When you write a long script: it's good practice to check that smaller parts of it work, rather than finish the whole script and then try to figure out at which point it didn't do what it was supposed to.

  • Add the rest of the commands from the cp section to your script: so you'll end up with the same contents as you did at the end of that section in lab 3 (there's a screenshot there).
  • Finally: add commands to your script to also complete the moving section and deleting section of lab 3.

Don't forget to run your script frequently to check that your latest modifications worked. Don't ignore errors: fix them before you move on.

What was the point?

You might be thinking: writing this script was not any easier than doing lab3 one command at a time. So what was the point? There are two:

  1. You needed an introduction to scripting, and with this one you were already familiar with the expected results.
  2. You don't write a script to execut it once. Imagine you had multiple machines, a hundred perhaps, and they all needed lab3 completed on them. Doing it one command at a time would take 100 times longer. Running the script 100 times would barely take any time at all.

time

There's a command in Linux called time. It doesn't give you the current time (the date command does that). The time command measures how long another command takes to run. For example, you can measure how long your new script takes to run:

time ./lab9-dolab3.sh

You can ignore the user/sys times. The "real" time is time as we humans experience it.

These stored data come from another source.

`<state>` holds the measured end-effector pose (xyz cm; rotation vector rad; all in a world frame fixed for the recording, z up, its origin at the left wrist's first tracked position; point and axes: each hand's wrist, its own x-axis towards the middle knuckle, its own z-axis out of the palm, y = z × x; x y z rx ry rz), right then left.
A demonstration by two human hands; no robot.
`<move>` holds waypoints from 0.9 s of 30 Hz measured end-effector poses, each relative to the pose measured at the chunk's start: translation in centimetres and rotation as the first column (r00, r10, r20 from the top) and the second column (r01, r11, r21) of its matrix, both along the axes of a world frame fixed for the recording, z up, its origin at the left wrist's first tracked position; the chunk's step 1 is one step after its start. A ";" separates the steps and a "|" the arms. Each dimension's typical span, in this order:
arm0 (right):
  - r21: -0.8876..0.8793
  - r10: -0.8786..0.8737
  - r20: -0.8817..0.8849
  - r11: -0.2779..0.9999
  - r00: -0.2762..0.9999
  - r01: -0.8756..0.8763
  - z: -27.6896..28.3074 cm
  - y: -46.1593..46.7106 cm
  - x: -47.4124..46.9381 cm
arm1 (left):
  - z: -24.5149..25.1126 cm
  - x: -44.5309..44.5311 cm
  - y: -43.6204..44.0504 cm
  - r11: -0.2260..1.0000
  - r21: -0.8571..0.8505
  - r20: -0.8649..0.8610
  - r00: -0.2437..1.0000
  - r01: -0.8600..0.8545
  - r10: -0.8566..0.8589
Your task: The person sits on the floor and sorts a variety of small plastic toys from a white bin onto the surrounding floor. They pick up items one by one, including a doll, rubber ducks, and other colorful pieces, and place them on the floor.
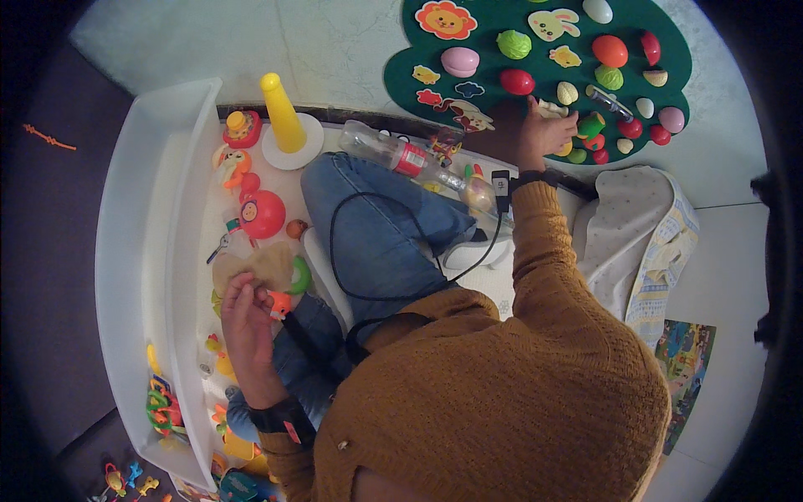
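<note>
My right hand (547, 133) reaches to a dark green felt board (489, 56) on the pale wall. Between its thumb and fingers is a cream-coloured toy piece (552, 110), against the board. Just around it are a toy peanut (567, 93), a red egg-shaped toy (517, 81) and a green toy piece (590, 126). My left hand (248, 326) hovers over the play mat with loosely curled fingers. Beside those fingers is a small orange toy (279, 305); whether they grip it is unclear. A tan cloth-like piece (251, 267) lies just past the fingertips.
A yellow cone on a white base (285, 119) stands near the wall. Plastic bottles (370, 139) lie beyond my knees. At left runs a long translucent bin (144, 251) with toys at its near end. A red round toy (263, 214) sits beside it. A black cable (332, 238) loops across my lap.
</note>
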<state>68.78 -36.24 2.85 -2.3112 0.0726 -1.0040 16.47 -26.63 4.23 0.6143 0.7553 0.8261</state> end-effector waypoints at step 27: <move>0.131 0.965 -0.258 -0.009 -0.043 -0.991 0.0 1.3 -15.5 | -1.6 -0.7 -1.3 0.992 0.110 -0.089 0.994 -0.061 0.071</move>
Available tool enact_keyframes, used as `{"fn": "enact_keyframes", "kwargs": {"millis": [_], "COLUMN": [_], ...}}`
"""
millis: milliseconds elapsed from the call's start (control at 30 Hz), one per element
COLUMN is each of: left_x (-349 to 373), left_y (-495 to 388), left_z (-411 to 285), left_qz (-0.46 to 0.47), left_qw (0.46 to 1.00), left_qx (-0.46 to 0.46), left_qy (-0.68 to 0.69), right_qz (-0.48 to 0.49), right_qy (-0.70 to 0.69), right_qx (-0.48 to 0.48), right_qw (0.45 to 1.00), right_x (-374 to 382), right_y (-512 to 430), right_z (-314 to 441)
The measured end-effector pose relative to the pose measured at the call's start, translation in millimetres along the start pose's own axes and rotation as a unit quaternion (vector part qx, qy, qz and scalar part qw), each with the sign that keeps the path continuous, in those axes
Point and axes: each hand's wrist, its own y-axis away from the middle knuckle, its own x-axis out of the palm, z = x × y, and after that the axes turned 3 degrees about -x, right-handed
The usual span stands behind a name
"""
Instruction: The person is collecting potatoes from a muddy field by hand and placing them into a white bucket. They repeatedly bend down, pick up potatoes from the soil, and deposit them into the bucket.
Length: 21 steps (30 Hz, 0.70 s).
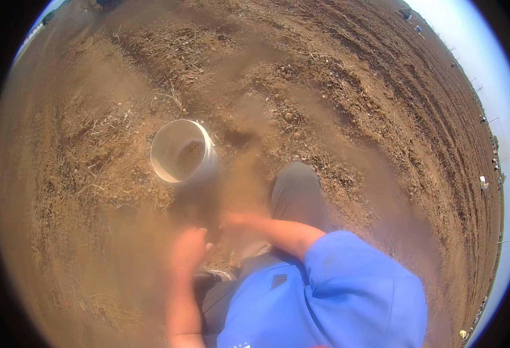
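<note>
A white plastic bucket stands on the brown soil in front of me, its mouth tipped towards the view. Something brown, like soil or produce, shows at its bottom, too unclear to name. My left hand is low over the ground, nearer to me than the bucket, with its fingers curled. Just to its right, my right hand reaches in from beside my bent knee. Brown smears on the view blur both hands, so whatever they hold or touch is hidden.
Loose tilled soil with dry stalks surrounds me. Several roundish tan lumps, maybe potatoes or clods, lie beyond my knee. Furrows run off to the right, where a white sack-like thing and a distant person appear.
</note>
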Motion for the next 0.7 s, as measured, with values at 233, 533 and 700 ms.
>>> {"fn": "enact_keyframes", "kwargs": {"millis": [233, 533, 700], "left_x": [-23, -64, -27], "left_y": [13, 52, 38], "left_z": [40, 66, 96], "left_qz": [0.024, -0.103, 0.117], "left_qw": [0.998, 0.99, 0.979], "left_qx": [-0.062, -0.099, -0.164], "left_qy": [-0.02, -0.02, -0.029], "right_qz": [0.092, -0.277, -0.102], "right_qy": [0.305, 0.063, 0.247], "right_qx": [-0.117, -0.037, 0.106], "right_qw": [0.941, 0.958, 0.958], "right_x": [-73, -221, -209], "right_y": [-9, 2, -33], "right_z": [109, 100, 91]}}
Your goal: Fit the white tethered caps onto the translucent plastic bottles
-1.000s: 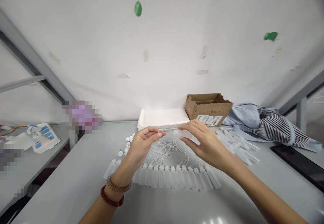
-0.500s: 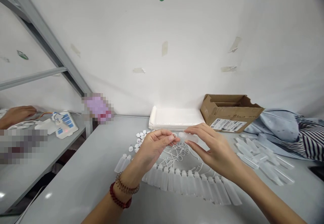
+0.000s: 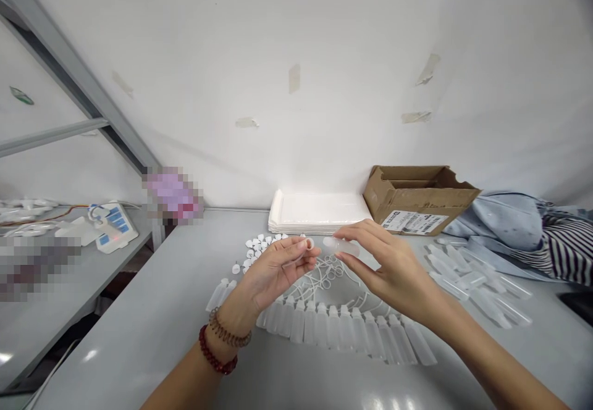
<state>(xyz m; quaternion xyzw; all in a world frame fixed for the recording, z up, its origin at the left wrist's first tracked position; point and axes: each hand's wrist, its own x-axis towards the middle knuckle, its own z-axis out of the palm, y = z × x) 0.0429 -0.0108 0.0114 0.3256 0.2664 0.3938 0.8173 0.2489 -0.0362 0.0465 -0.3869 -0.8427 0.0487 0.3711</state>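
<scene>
My left hand pinches a small white ring between thumb and forefinger, the other fingers loosely curled. Facing it, my right hand grips a translucent plastic bottle, its neck pointing left toward the ring with a small gap between. Below both hands lies a tangle of white looped straps. A row of similar translucent bottles lies on the table in front, necks facing away from me. Several white caps are scattered left of the straps, partly hidden behind my left hand.
White flat packets are stacked against the wall, beside an open cardboard box. More clear plastic pieces lie in a pile at right, near blue cloth. A power strip rests on the neighbouring table.
The ring and the bottle neck have drawn slightly apart, and my left hand has turned a little. The view has shifted slightly. Another person's hand at far left is no longer visible.
</scene>
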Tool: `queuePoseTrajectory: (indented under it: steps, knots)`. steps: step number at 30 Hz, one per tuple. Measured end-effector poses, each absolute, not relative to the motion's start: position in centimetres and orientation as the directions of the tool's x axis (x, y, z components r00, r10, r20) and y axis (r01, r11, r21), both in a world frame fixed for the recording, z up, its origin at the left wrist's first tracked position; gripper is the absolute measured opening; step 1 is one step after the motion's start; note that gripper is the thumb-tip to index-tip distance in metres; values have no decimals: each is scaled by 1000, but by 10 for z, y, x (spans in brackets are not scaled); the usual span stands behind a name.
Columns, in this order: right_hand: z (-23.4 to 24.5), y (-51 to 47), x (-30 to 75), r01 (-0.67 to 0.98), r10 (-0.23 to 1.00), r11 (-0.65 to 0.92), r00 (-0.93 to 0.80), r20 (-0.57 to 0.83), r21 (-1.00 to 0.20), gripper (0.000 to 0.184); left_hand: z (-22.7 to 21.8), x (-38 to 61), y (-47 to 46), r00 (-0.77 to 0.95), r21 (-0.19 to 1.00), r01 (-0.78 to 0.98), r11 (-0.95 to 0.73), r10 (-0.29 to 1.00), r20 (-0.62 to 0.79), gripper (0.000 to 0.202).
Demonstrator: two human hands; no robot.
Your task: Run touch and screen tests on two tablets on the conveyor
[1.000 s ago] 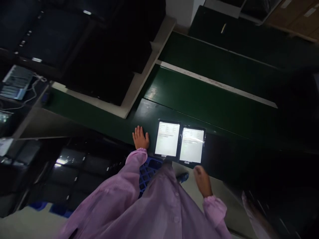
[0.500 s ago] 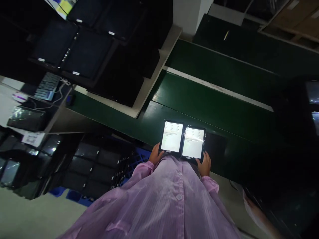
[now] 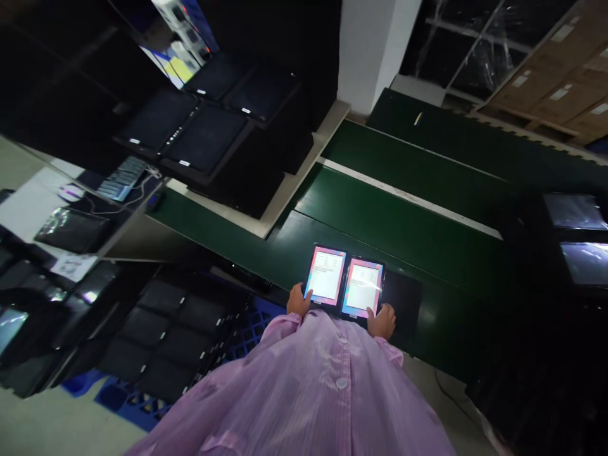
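Two lit tablets lie side by side on the dark green conveyor belt at its near edge. My left hand grips the lower left corner of the left tablet, thumb on its screen. The lower right corner of the right tablet is held by my right hand. Both screens show a white page with a coloured border. A dark, unlit tablet lies just right of them. My pink coat sleeves and front fill the bottom of the view.
Racks of dark tablets stand at the left beyond the belt. Below left, blue crates hold several more dark tablets. A keyboard sits on a side shelf. Cardboard boxes are stacked top right, and a white pillar rises behind the belt.
My hands moved from beside the tablets to grip their lower corners. The screens changed from plain white to a page with a coloured border. The view tilted up.
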State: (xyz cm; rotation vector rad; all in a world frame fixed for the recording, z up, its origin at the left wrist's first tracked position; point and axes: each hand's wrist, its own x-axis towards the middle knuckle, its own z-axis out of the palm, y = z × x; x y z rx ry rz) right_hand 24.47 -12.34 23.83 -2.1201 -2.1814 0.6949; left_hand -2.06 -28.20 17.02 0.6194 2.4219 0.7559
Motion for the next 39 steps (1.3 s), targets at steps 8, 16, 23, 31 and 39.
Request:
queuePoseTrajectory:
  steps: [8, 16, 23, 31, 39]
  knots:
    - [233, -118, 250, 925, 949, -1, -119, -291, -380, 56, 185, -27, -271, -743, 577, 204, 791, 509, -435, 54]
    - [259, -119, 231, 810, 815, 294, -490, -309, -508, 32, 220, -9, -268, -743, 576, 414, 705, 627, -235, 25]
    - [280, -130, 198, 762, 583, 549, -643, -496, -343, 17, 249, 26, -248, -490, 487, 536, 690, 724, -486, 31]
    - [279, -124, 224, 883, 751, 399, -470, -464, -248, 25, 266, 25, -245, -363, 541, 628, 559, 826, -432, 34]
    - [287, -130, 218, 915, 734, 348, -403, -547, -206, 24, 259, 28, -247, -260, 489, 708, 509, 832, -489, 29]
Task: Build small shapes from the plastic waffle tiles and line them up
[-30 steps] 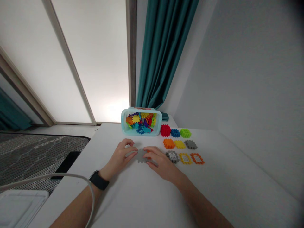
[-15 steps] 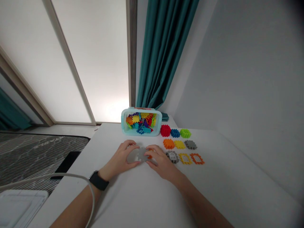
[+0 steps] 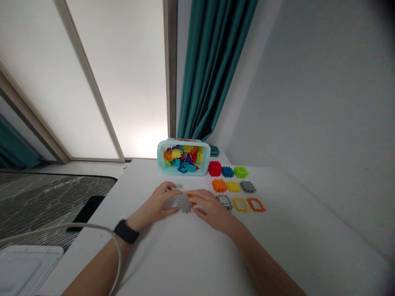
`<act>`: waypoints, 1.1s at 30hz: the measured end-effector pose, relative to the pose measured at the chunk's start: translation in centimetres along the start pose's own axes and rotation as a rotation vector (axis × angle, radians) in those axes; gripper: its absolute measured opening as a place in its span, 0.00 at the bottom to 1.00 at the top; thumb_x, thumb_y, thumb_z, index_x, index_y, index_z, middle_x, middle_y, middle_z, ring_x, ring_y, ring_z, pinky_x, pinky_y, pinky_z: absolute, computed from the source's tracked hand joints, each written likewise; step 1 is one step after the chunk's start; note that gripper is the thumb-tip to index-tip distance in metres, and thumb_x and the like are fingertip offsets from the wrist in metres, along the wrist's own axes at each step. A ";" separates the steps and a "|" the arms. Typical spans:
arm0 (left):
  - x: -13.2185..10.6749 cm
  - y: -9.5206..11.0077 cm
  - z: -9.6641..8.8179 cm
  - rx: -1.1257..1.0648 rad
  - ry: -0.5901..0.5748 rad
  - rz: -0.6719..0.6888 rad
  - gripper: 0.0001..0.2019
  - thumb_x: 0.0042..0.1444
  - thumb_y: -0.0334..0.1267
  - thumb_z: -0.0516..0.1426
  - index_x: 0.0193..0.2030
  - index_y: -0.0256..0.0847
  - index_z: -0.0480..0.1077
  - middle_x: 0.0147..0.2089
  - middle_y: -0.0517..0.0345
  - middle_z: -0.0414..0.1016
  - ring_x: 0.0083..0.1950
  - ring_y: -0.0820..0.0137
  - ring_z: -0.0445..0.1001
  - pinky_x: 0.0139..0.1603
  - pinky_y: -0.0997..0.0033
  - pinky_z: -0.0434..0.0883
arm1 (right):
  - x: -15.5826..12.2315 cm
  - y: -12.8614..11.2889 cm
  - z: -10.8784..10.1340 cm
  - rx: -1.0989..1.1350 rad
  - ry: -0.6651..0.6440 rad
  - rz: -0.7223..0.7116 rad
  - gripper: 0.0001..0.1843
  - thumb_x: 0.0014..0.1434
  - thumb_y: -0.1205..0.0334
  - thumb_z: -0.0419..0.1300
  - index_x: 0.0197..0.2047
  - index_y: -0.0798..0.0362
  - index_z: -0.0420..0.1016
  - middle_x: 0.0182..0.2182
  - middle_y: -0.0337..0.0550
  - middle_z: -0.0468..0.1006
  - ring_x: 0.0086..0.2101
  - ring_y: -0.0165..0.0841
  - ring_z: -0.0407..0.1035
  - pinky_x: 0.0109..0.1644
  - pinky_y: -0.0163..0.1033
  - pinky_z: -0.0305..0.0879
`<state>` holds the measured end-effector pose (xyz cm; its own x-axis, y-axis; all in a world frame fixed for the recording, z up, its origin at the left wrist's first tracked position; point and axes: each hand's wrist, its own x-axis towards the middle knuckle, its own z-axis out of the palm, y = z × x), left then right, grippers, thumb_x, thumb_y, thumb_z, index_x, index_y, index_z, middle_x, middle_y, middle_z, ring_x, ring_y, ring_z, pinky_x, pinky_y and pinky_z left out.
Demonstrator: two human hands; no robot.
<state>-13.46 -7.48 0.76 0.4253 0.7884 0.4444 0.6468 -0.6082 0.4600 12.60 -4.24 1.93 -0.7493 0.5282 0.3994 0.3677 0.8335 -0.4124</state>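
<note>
My left hand (image 3: 160, 201), with a dark watch at the wrist, curves its thumb and fingers around a flat grey notched building tile (image 3: 184, 203) low over the white table. From the other side my right hand (image 3: 211, 208) closes on an orange building tile (image 3: 192, 199), mostly covered by its fingers. The two tiles meet between my hands; whether they are locked together I cannot tell. Beside my right hand lies a grey window tile (image 3: 225, 201), then a yellow window tile (image 3: 240, 204) and an orange window tile (image 3: 256, 204).
A light-blue bin (image 3: 159, 162) of mixed tiles stands at the back. Right of it sit red (image 3: 215, 168), blue (image 3: 227, 172) and green (image 3: 241, 172) blocks, above orange, yellow and grey ones. A pale cable (image 3: 119, 250) crosses my left forearm.
Both hands stay around the tiles with small shifts. My right fingers have slid slightly left over the orange tile, and more of the grey tile's lower edge shows.
</note>
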 end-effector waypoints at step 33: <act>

Submit evidence of your work

After you finish the lab: run the following commands to submit your work:

cd ~
wget http://ops345.ca/check/ops145-lab9-check.sh # Download the check script
chmod 700 ops145-lab9-check.sh # Make the downloaded file executable
./ops145-lab9-check.sh # Run the check script

If it says "Your lab9 has been submitted": make a screenshot, and you're done. If it gives you any warnings or errors: you have to fix them and try the ./ops145-lab7-check.sh command again.